Caring for elderly parents? Pop in for support/advice/a bit of a rant...

978 replies

picklemepopcorn · 06/09/2018 07:11

Pace yourself, it's a marathon not a sprint!

This is a safe place to offload- don't be embarrassed about how you feel. No judgement here...

There are lovely people here with practical experience of some of the issues which crop up who'll share their hard won knowledge!

OP posts:
yolofish · 19/10/2018 19:57

The fear of what will happen is an 'interesting' concept. For me, it is that my mother will be moved to some sort of care home, wherever - and then not die. She is not unwell, physically, but broken in terms of ability and mental cognition. She doesnt have cancer, lung/kidney/any other organ failure, so she seems condemned to linger on, delirious and/or demented and physically broken. There seems to be no quality of life for her, and I cannot imagine that she will get 'better' enough to have quality of life ever again. Limbo, purgatory, call it what you will - I truly believe she will be better off dead, and perhaps in time I can grieve for the person she once was, not the one she is now. She would be horrified, and ashamed, if she knew what she is like now. And I can understand that. Sorry, cockroach Friday all round.

Annandale · 19/10/2018 20:04

I'd really urge you to make sure the consultant is on the same page about not giving antibiotics for any new infections yolo? Sometimes even if the decision has been taken it seems to be reset if things improve. Only if you feel it is in her best interests to let nature take its course.

LighthouseSouth · 19/10/2018 21:10

Yolo, I hear you on that fear.

Too much happening here to explain but hugs all round.

ILovePierceBrosnan · 19/10/2018 22:32

This whole experience has made me question our strategy for health. I’m going to eat clotted cream scones when I’m 70 and hope for a cardiac event before dementia

yolofish · 19/10/2018 22:53

annan we have DNR in place, I've found her living will, we have had convo with hospital about antibs (they say they will decide on a 'that day' basis, but anyone with any heart would say that should she develop an infection treating it would not improve her quality of life).

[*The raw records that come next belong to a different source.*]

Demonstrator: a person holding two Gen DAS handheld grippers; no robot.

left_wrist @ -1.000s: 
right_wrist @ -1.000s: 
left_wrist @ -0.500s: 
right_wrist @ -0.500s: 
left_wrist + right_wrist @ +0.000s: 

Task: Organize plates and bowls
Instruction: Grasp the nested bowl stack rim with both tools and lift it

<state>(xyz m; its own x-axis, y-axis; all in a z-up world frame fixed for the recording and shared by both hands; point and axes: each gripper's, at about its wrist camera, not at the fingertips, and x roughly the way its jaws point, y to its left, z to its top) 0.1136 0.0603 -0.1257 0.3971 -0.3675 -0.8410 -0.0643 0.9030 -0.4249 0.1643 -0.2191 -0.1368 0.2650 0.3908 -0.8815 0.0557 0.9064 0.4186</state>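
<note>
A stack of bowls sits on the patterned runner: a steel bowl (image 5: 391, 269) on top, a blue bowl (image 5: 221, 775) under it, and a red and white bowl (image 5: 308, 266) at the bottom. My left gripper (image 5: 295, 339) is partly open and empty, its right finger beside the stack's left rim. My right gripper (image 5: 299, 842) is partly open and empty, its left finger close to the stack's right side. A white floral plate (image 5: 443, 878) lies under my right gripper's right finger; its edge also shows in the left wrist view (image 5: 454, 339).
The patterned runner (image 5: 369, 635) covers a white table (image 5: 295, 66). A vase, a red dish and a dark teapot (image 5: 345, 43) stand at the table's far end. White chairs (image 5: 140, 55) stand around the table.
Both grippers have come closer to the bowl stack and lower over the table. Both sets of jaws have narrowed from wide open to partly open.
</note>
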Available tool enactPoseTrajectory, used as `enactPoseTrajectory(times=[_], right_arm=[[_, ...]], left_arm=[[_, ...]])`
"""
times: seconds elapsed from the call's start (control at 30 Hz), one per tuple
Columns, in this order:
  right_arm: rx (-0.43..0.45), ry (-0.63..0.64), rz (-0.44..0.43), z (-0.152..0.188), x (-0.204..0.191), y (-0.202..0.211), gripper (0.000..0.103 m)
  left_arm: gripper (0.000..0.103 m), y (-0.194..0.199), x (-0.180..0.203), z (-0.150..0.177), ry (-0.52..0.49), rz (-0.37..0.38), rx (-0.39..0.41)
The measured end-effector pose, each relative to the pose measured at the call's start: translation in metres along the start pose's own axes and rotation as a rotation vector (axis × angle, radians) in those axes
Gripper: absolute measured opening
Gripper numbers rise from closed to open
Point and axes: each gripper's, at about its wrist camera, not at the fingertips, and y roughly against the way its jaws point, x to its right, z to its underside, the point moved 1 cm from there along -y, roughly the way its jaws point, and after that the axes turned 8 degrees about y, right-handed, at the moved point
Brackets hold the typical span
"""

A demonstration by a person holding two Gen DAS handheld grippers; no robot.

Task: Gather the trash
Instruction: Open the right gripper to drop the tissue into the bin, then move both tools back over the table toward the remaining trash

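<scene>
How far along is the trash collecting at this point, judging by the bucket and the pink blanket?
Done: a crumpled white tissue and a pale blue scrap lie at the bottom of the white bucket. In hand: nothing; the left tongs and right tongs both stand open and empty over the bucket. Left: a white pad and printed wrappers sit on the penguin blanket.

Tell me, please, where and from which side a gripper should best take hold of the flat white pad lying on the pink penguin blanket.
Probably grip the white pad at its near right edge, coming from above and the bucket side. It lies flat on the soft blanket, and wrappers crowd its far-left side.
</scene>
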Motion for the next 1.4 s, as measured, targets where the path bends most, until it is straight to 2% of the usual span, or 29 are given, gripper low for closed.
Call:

lighthouse hugs back at you, and pierce the children and I have already agreed either the one way trip to Switzerland or the pillow over the face.

In the meantime I neck red wine and smoke - which I know is stupid, but I do not want to be 88, broken, incontinent and demented and nor do I want my children to be in my situation. My Dad dropped dead of a heart attack on the golf course when I was 34 weeks pg with oldest. Hell of a shock, but on balance, much the best way to go. He was only 68, so could have waited 10 years, but even so...

Lellochip · 19/10/2018 23:21

I'm sorry about your dad yolo but I think you're right. My mum had a heart attack in September, we thought she was so lucky to survive relatively unscathed. She then had a fall, broken shoulder, 4 months of hospital, delirium and eventually passed away after refusing food for 2 months.

Watching your mum squeeze years of dementia-like deterioration into a matter of weeks is horrendous, and in hindsight the heart attack would've been a much kinder end.

Getting old absolutely terrifies me now Sad

yolofish · 19/10/2018 23:35

oh lello my utmost sympathies re your mum. Mine has similar: was ok til June 7, 9 falls since then, 4 care homes, I think 5 hospital admissions.

Broken shoulder/upper arm (twice, same arm), broken hip and then replaced - what on earth is the point? She is 88 ffs, she's not going to be dancing the tango ever again... and probably not having a normal convo either. Sorry, so gloomy, but as I have often said: we wouldnt do it to a dog, in fact it would be illegal. We put our ddog to sleep end of July to end his suffering, why on earth cant we do that to people?

I am so tired, I have to sleep. Much love to all of you on this thread, you can't imagine how much support you have given me. Thank you.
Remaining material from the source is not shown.